そのことを話すと、司祭様は呆れたような顔になった。


「そんなくだらないことで悩んでいたんですか?勘違いも甚だしいですよ。セイランを聖女に仕立て上げたのは私であって、あなたは自ら『聖女です』などと名乗ったことは一度もないでしょう。だから嘘などついていないですよ。

 セイランは、求められればどんなに汚れた手でも泥まみれの足でも嫌がらず触れて癒しを与えていますよね?だから皆、あなたの優しさと癒しをくれたことに感謝して、お礼をくださったのです。それは決して聖女という肩書に対してではありません」


「え……ど、どうしたんですか?司祭様が優しい……。まさかそんなフォローを言ってくれるとは思わなかったからなんか裏がありそうで怖いです……」


「仮にも聖職者である私をそんな人でなしみたいに言わないでください。私はあなたのしてきたことを正当に評価しているだけですよ。セイランは自分のことを軽くみていますが、これまでの巡礼の成果は、あなただからできたことです。もしあの聖女だったら、最初の村でジェノサイドが起きていましたよ。だから……私はあなたにとても感謝しているんです。セイランを見つけられたことが、私の人生にとって最大の幸運でした」


 ジェノサイドが起きるって、聖女様はどんだけ過激派なの?


 でも、『あなただからできたこと』という言葉はとても嬉しかった。


 この司祭様、腹黒で悪だくみしかしていないイメージだったから、そんな風に私を評価してくれるとは思わなかったので、正直驚いてしまった。


「ありがとうございます……司祭様って本当は優しい人だったんですね。最初、私この仕事が終わったら司祭様に消されるんじゃないかとか思ってましたけど、疑ってすみませんでした」


 私がそういうと司祭様は苦虫を嚙み潰したみたいな顔になったが、すぐに真面目な顔になって、少し声を潜めてこう言った。

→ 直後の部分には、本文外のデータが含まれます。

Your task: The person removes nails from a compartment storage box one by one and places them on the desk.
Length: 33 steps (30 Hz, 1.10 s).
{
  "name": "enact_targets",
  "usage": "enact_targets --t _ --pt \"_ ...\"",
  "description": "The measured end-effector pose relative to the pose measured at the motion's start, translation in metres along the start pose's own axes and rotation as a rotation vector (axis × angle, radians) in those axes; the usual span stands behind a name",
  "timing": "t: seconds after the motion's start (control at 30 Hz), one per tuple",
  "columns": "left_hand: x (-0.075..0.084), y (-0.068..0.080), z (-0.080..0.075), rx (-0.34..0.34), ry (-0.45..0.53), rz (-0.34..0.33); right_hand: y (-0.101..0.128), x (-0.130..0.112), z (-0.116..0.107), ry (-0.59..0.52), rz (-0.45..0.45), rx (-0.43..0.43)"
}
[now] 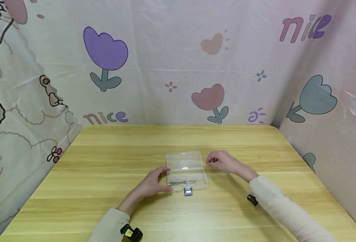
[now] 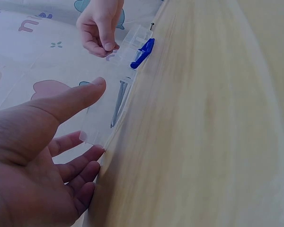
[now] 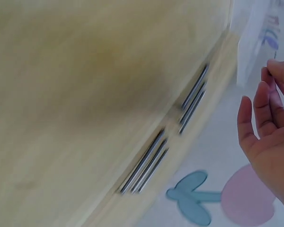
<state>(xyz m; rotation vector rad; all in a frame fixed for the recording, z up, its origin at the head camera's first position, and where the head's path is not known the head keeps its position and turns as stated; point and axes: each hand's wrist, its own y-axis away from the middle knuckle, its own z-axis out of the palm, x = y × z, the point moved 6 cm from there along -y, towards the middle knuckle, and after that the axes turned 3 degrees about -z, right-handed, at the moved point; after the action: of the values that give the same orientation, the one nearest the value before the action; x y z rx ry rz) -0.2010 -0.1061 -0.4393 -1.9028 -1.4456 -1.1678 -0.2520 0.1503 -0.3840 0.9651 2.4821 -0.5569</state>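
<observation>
A clear plastic box lies open near the middle of the bench, lid folded flat away from the person and the tray part nearer, with a blue latch on its near edge. Its long axis runs left to right across the person's view, and the latch side points back toward them. Inside the tray lie some thin metal pins, more or less along the box's long axis; the exact count is too small to tell.

The left hand rests against the left end of the box, thumb and fingers spread loosely and relaxed, steadying it without closing round it. The right hand hovers just right of the lid's corner, fingertips drawn together as if pinching something small; whether it has hold of anything the pictures do not show. In the right wrist view the fingers look only loosely curled.

The step seems to be loading or picking small parts at the open box. The next move probably calls for a fine fingertip placement over the shallow tray while the left hand keeps the light box from sliding.

Behind the box, a printed tulip cloth walls the bench.
</observation>
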Motion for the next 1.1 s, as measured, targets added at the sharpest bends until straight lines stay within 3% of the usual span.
enact_targets --t 0.2,0.63,1.1 --pt "0.002 0.001 0.0 0.002 -0.002 0.003 0.011 0.025 -0.014 -0.02 0.123 0.034" --pt "0.001 0.0 0.001 0.002 -0.001 0.012 0.03 0.059 -0.041 0.056 0.251 0.089" --pt "0.001 0.002 0.0 0.0 0.002 0.005 0.056 0.082 -0.06 0.048 0.255 0.18"
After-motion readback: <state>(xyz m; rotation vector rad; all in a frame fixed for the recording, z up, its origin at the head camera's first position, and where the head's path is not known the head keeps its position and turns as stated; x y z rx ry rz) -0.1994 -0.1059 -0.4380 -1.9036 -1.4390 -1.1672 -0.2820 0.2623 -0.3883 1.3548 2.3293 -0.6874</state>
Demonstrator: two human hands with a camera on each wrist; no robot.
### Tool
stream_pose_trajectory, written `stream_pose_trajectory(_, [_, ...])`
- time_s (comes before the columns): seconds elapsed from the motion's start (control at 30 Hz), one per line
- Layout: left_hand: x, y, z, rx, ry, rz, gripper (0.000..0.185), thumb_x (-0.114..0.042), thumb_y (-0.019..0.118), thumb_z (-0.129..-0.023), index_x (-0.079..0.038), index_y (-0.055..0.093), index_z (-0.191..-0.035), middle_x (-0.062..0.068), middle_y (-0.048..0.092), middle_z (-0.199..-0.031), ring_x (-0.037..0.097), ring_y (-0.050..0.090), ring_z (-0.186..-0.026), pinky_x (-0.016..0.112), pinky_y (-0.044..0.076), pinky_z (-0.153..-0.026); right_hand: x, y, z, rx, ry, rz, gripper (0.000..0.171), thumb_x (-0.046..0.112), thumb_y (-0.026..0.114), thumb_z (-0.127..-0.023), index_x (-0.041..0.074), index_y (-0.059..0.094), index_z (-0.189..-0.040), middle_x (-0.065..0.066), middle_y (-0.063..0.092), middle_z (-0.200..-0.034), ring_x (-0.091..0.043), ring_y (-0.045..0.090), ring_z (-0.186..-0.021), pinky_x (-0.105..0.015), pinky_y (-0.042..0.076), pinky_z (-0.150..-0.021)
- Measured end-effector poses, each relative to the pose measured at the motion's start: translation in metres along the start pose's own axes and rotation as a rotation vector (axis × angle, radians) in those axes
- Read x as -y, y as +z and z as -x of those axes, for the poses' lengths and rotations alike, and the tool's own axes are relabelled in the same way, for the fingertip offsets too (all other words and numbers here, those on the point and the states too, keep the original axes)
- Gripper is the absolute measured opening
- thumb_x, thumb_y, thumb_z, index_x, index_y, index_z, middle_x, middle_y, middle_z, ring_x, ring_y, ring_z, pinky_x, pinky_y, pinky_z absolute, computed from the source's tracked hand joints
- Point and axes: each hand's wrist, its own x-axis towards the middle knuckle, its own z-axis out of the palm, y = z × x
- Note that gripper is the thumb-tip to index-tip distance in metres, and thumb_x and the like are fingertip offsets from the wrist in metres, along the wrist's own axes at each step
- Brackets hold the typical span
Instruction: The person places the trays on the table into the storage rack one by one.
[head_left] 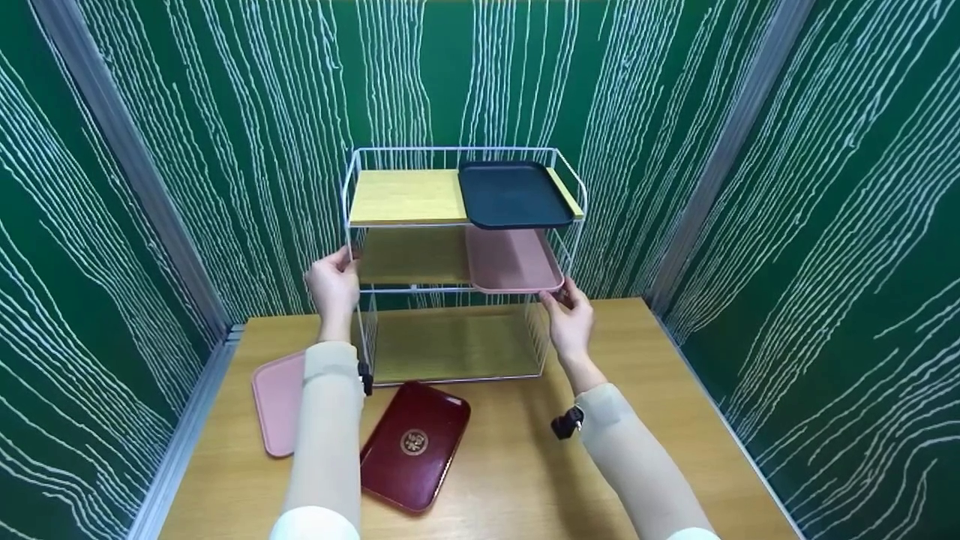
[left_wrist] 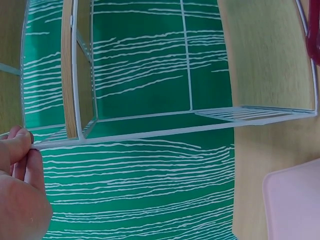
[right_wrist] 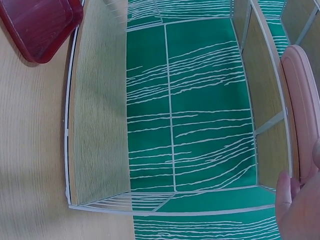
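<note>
A three-tier white wire rack (head_left: 457,289) with wooden shelves stands on the table. My left hand (head_left: 334,285) pinches the rack's left side wire between thumb and fingers, just above the middle shelf; the left wrist view shows the fingertips (left_wrist: 22,137) on the wire. My right hand (head_left: 571,319) grips the rack's right front corner at the middle shelf, its fingers partly hidden. Right above that hand is the corner of a pink tray (head_left: 514,259), which lies on the right half of the middle shelf. A dark navy tray (head_left: 516,195) lies on the top shelf, also at the right.
A dark red tray (head_left: 414,446) with a round gold emblem lies on the wooden table (head_left: 510,465) in front of the rack. Another pink tray (head_left: 277,405) lies at the left, partly under my left forearm. Green walls (head_left: 825,247) with white lines enclose the table.
</note>
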Motion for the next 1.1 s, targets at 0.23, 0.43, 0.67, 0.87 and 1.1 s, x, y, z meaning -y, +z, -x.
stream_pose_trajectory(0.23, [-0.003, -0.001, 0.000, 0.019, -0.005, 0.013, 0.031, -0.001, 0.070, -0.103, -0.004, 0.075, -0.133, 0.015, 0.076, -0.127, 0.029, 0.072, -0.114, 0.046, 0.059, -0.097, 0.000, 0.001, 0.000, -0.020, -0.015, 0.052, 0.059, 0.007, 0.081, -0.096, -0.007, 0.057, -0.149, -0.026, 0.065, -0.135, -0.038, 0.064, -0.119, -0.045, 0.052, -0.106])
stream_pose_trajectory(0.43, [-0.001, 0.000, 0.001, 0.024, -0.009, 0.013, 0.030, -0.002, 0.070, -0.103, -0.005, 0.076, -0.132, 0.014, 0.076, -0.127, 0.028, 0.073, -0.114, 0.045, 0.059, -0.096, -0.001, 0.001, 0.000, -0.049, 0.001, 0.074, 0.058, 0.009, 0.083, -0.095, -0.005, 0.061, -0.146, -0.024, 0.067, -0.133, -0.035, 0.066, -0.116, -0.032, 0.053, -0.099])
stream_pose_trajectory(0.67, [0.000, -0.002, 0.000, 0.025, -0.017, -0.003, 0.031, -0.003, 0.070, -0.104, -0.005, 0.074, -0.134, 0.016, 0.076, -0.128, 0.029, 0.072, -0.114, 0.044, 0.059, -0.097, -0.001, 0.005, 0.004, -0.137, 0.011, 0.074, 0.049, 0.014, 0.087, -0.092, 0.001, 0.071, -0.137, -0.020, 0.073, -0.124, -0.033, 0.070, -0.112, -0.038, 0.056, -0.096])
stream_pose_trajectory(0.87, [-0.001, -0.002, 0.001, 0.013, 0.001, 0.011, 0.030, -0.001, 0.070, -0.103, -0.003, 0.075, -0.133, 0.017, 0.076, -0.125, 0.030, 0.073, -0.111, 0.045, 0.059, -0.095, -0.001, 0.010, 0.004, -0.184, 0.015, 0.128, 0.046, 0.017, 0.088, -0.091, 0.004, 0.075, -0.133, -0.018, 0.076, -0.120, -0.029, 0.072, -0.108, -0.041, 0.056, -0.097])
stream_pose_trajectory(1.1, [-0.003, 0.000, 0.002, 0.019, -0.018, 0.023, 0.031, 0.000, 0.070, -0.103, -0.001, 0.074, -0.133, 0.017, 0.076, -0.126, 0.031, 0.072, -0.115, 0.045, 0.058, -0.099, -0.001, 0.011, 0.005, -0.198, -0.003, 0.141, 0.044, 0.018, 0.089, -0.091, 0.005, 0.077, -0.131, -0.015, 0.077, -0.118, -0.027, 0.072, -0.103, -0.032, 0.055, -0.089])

「この役目にあなたを据えたのは私です。だから……私はあなたを守る義務がある。なにがあっても、責任を持って必ずあなたを守ります。それだけは忘れないでください」


「あ、ハイ……?頼りに、してます……?」


 別にもう疑ってないのになあと思いながら曖昧に頷いたが、司祭様はもう一度『忘れないでくださいね?』と念を押した。



 この司祭様の言葉の真意を、私は身をもって知ることになるのだが、この時はただ聞き流してしまっていた。